▸ **WORK TO BE COMPLETED**: Where a picture occurs in the data, omit it, and copy all remaining data exactly.
Segment Start: INFORMATION PROVIDED
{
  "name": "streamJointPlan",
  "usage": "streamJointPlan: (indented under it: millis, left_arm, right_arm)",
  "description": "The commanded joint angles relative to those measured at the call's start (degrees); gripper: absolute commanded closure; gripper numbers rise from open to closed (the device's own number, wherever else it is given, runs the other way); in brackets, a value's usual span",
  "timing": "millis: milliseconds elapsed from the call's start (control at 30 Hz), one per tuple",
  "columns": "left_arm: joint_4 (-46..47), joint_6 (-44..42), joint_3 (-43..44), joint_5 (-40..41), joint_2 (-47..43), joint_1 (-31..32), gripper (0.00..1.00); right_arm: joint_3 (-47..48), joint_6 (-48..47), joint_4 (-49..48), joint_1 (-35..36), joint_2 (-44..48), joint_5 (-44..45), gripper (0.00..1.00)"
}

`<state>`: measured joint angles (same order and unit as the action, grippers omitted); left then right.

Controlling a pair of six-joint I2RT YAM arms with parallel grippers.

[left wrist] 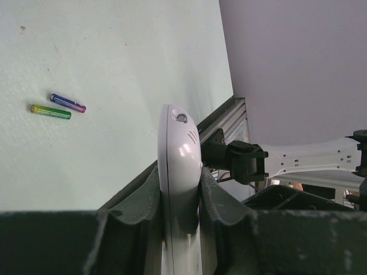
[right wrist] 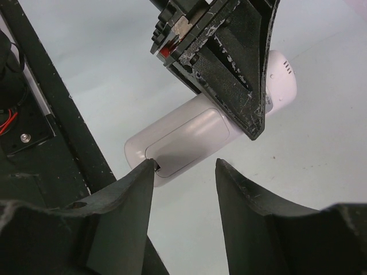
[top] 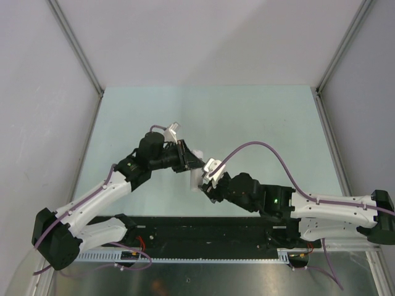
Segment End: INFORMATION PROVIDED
▸ **EXERCISE RESULT**:
{
  "name": "streamJointPlan",
  "usage": "streamJointPlan: (indented under it: millis, left_arm, right_arm)",
  "description": "The commanded joint angles relative to those measured at the call's start (degrees); gripper: absolute commanded closure; gripper numbers rise from open to closed (the device's own number, wherever else it is given, runs the other way); in brackets, a value's usual span",
  "timing": "millis: milliseconds elapsed from the call's start (control at 30 Hz), one per tuple",
  "columns": "left_arm: joint_4 (-46..47), joint_6 (-44..42), joint_3 (-43..44), joint_5 (-40..41), joint_2 (-47..43), joint_1 (-31..32), gripper (0.00..1.00); right_arm: joint_3 (-47..48), joint_6 (-48..47), joint_4 (-49..48), joint_1 (-35..36), joint_2 (-44..48), joint_5 (-44..45), gripper (0.00..1.00)"
}

`<state>`: measured joint angles (same order and unit as the action, grippers omitted); left then right.

Controlling a pair of six-joint I2RT YAM arms with parallel grippers.

[left wrist] 
[right wrist] 
[top] 

No further work is required for this exercise.